> _How to complete this task_
Using the records below, filter out every line that lacks "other" and copy the rest.

> _Provided entries_
= = = = =

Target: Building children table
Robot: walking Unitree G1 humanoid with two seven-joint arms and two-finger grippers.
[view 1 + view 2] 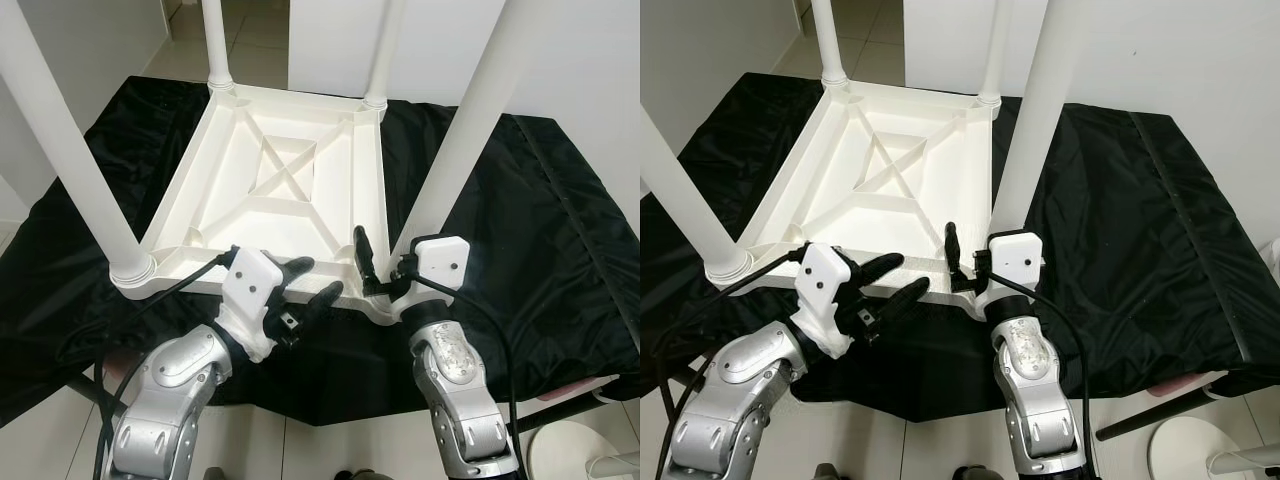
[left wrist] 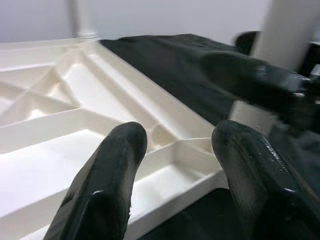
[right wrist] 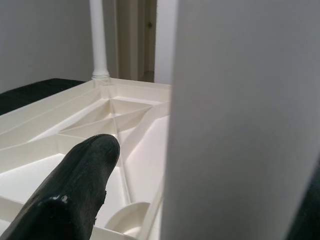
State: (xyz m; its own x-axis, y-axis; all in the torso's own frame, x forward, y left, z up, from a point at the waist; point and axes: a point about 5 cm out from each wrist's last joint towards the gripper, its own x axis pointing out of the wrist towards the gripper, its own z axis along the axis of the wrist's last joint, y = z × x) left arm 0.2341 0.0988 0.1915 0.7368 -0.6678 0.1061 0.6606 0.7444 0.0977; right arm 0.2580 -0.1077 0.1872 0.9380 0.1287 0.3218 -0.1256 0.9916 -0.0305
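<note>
Four legs already stand up from the upside-down white plastic table (image 1: 270,190) on the black cloth (image 1: 540,230). It looks light, stiff and slick, so grab the near rim. The left gripper (image 1: 306,283) hovers there released; the right gripper (image 1: 375,270) is clenched on the near-right leg (image 1: 470,130).

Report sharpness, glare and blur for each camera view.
Left eye view: evenly lit and sharp, soft sheen on the black cloth. Left wrist view: the fingers are out of focus, the upturned table clearer. Right wrist view: the near leg is a blurred white mass.
</note>
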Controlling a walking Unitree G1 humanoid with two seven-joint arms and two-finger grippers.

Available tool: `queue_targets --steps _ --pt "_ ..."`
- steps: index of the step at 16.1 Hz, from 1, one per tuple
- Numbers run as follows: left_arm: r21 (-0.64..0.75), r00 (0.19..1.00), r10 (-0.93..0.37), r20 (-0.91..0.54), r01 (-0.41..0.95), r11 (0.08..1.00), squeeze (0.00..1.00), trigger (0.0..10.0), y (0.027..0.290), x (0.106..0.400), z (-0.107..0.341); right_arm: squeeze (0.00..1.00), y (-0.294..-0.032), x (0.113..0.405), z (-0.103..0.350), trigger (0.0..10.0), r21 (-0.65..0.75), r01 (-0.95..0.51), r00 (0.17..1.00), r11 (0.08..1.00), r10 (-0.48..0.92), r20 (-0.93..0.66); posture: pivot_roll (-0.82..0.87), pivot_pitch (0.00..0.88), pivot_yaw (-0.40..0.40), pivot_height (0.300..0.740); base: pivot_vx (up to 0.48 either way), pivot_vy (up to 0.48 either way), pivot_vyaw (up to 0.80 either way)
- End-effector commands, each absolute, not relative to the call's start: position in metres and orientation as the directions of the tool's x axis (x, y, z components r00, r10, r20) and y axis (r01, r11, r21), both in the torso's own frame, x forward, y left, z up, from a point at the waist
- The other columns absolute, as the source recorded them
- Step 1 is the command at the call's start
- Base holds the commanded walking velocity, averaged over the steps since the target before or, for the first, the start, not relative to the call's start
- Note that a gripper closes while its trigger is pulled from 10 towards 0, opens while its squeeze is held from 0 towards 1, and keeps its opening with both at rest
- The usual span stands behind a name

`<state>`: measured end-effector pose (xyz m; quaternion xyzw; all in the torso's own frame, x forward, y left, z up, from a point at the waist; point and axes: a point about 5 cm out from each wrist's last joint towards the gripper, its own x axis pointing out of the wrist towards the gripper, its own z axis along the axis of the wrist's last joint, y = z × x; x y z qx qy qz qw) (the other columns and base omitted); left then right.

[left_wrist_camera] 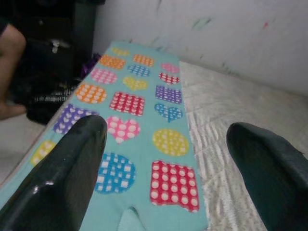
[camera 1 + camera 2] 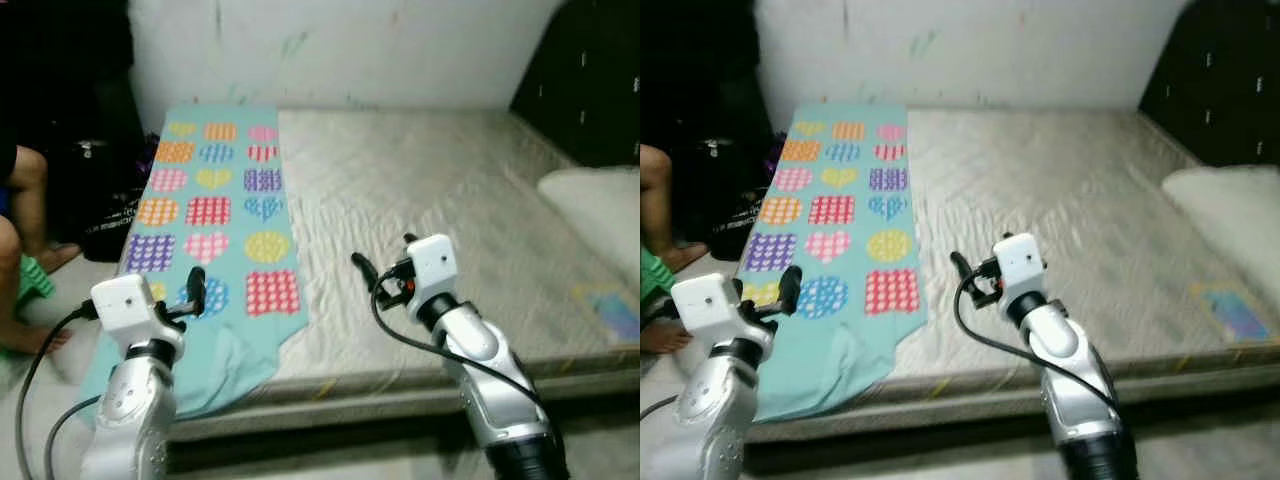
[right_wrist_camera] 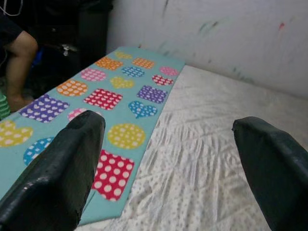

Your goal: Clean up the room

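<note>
A teal blanket (image 2: 215, 215) printed with coloured dotted hearts, squares and circles lies along the left side of a bare grey mattress (image 2: 430, 200), its near end hanging over the edge. My left gripper (image 2: 196, 290) hovers over the blanket's near end, open and empty, its fingers (image 1: 72, 163) spread wide. My right gripper (image 2: 362, 270) is raised over the mattress just right of the blanket's edge, also open and empty, with one finger (image 3: 62, 168) in front of the blanket (image 3: 106, 101).
A white pillow (image 2: 600, 210) lies at the mattress's right side, with a small coloured patch (image 2: 612, 310) near it. A person's legs (image 2: 25, 250) and a dark bag (image 2: 110, 215) are on the floor to the left. A white wall (image 2: 350, 50) backs the bed.
</note>
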<state>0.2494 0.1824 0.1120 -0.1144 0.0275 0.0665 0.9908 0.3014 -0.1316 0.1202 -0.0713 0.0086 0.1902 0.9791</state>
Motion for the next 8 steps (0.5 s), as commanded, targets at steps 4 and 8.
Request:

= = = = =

> _Exercise response_
- The other columns absolute, as the source recorded them
`<state>`: measured end-effector pose (xyz m; quaternion xyzw; all in the torso's own frame, x forward, y left, z up, from a point at the waist; point and axes: a point about 5 cm out from each wrist's last joint towards the gripper, its own x axis pointing out of the wrist towards the gripper, its own z axis along the axis of the wrist's last joint, y = z × x; x y z qx qy qz qw) (the other columns and base omitted); left then right.

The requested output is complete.